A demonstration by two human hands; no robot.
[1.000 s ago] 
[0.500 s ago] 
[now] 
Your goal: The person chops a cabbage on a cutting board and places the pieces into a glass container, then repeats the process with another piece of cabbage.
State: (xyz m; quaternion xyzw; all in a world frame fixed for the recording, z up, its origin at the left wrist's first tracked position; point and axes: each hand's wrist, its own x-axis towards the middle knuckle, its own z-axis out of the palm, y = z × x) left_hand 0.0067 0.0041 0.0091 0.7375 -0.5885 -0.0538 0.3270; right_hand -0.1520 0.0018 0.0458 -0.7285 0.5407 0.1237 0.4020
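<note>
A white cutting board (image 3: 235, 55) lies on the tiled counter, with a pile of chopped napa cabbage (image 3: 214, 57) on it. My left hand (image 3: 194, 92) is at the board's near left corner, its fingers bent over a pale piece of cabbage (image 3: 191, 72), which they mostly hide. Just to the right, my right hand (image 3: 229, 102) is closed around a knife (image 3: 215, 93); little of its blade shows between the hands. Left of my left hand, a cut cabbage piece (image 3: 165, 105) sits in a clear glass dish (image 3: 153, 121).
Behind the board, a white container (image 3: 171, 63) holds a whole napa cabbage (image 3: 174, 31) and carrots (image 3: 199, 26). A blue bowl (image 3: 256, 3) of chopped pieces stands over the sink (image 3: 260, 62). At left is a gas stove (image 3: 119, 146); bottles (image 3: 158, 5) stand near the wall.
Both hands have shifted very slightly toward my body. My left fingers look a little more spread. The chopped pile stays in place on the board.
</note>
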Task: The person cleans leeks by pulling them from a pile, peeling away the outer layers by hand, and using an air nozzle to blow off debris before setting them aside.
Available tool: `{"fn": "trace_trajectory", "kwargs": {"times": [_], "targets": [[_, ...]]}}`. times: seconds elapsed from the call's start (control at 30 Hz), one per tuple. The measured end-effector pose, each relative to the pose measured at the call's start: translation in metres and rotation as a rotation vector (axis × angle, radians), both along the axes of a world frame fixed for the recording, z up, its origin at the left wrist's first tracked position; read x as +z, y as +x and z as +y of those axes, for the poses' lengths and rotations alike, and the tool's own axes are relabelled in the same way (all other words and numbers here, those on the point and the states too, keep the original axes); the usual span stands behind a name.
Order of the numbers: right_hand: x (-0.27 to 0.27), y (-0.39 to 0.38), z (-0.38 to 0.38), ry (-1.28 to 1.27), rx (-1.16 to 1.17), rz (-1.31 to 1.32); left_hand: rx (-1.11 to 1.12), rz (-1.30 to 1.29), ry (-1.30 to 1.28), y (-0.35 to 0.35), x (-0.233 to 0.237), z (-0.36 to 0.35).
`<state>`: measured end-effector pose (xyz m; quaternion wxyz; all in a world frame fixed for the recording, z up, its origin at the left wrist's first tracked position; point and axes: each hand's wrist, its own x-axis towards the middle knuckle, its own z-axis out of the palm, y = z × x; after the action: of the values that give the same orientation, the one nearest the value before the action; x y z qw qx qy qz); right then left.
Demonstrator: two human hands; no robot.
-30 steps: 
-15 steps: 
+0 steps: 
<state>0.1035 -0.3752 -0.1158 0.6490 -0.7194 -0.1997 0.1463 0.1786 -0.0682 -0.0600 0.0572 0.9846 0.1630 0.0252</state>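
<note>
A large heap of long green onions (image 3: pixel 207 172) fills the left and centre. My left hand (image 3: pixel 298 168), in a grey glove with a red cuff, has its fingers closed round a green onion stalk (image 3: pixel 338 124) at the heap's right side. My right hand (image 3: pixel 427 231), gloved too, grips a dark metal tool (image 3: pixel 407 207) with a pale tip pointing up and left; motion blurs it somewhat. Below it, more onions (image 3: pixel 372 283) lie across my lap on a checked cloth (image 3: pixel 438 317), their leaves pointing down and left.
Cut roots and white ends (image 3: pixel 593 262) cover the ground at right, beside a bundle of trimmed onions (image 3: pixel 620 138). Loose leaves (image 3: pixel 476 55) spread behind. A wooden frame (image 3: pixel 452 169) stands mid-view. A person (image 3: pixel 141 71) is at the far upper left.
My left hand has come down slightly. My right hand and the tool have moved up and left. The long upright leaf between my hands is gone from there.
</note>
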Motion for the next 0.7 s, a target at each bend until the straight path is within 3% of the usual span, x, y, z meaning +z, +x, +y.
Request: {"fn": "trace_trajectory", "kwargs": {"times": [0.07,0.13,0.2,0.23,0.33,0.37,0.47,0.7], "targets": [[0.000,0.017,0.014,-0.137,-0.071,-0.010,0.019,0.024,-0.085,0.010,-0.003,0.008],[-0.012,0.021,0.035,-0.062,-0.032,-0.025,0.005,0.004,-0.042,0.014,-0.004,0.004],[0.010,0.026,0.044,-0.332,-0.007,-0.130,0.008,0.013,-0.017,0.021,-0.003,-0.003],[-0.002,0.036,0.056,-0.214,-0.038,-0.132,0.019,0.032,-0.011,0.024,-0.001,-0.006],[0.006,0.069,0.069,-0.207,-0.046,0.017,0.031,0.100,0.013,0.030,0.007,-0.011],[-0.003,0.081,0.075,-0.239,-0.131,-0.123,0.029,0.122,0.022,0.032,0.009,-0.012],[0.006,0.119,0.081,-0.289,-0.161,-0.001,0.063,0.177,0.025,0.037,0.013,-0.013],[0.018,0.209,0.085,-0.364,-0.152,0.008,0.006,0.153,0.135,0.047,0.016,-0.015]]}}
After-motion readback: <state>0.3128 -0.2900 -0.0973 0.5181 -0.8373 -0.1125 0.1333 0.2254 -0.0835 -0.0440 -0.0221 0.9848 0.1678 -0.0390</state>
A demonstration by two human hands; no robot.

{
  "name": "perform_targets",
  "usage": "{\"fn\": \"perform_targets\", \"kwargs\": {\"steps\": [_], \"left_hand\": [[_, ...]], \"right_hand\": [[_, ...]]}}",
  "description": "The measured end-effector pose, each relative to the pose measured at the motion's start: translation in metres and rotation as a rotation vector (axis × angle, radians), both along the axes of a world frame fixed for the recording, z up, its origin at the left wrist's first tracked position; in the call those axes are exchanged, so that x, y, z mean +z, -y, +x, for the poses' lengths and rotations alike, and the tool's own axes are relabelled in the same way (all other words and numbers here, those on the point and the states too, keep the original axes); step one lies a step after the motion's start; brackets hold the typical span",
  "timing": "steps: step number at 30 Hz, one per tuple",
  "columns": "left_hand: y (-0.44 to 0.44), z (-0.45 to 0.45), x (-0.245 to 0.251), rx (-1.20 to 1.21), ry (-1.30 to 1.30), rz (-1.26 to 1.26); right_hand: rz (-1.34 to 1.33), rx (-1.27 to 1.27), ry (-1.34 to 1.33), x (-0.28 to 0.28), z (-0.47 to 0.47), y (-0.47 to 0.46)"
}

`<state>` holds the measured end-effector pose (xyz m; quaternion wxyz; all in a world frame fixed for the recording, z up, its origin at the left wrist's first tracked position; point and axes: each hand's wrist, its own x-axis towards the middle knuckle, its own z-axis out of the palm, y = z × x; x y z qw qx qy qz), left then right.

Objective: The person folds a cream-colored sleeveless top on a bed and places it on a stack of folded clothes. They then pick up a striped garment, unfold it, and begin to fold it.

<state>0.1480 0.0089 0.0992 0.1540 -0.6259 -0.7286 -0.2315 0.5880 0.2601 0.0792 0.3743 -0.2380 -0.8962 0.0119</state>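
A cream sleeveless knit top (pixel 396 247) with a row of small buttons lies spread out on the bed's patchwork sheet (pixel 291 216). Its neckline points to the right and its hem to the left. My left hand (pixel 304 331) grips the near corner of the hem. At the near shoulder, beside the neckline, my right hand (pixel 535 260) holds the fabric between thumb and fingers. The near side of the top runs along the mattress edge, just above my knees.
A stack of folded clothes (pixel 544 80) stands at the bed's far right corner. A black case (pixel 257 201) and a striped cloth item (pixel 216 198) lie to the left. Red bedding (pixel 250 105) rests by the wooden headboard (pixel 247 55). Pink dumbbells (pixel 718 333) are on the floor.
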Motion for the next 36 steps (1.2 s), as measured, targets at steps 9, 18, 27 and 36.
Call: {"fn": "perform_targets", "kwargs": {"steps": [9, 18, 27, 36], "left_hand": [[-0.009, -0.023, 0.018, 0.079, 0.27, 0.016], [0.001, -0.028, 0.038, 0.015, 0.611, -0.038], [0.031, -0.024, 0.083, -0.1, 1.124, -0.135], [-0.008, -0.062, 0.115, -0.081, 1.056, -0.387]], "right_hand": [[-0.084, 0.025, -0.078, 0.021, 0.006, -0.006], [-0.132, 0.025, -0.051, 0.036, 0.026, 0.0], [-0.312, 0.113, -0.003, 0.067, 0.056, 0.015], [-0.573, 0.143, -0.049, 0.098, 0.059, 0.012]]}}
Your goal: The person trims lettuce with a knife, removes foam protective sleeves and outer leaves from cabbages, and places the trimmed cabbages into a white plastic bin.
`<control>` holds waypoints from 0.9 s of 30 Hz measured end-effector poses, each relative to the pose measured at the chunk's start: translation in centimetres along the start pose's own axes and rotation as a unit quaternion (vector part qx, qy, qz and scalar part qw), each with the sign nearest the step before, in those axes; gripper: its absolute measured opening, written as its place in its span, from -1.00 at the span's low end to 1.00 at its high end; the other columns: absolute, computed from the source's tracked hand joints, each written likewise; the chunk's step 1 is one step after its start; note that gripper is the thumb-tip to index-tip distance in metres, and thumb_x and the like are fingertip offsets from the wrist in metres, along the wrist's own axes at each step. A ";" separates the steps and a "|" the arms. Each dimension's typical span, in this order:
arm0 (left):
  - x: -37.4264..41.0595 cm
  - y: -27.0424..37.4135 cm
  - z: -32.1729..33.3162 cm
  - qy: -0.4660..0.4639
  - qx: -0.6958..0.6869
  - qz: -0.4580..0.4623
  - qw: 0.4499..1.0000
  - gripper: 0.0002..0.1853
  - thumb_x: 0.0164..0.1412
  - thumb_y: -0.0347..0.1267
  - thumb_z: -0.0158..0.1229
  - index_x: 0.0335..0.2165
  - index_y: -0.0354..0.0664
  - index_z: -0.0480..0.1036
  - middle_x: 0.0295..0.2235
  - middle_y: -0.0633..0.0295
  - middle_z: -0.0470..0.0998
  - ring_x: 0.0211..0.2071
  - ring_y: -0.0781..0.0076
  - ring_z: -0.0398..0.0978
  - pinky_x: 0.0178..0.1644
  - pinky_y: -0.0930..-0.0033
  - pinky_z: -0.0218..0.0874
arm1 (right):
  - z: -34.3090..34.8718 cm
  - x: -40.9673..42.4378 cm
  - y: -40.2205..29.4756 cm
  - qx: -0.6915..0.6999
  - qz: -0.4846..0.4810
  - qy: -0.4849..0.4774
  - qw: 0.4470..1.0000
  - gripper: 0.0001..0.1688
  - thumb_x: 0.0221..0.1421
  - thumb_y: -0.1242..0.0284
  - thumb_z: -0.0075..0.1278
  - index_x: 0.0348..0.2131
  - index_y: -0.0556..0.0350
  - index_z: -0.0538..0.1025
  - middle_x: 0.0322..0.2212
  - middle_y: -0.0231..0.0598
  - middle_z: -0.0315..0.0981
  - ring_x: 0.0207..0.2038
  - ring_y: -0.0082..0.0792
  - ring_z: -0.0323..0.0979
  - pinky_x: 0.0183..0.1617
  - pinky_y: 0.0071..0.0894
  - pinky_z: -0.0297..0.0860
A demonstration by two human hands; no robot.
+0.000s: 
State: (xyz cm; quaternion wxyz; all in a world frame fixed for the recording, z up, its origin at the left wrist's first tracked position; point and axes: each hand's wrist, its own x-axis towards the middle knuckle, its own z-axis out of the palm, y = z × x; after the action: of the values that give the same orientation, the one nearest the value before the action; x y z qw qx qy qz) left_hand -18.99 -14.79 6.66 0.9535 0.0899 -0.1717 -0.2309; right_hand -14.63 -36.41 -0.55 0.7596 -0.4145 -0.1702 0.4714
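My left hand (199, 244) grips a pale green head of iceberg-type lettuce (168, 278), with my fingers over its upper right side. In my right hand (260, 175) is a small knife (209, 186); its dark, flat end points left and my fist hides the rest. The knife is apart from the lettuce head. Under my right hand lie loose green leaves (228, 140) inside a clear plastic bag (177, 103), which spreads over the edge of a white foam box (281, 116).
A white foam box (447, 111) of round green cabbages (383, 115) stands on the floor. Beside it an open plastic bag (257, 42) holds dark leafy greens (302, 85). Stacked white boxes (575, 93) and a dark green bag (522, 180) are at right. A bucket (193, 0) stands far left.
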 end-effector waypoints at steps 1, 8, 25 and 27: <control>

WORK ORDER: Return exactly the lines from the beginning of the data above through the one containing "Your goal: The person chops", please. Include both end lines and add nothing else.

YOUR SOLUTION:
A demonstration by two human hands; no robot.
[1.000 s ago] 
[0.500 s ago] 
[now] 
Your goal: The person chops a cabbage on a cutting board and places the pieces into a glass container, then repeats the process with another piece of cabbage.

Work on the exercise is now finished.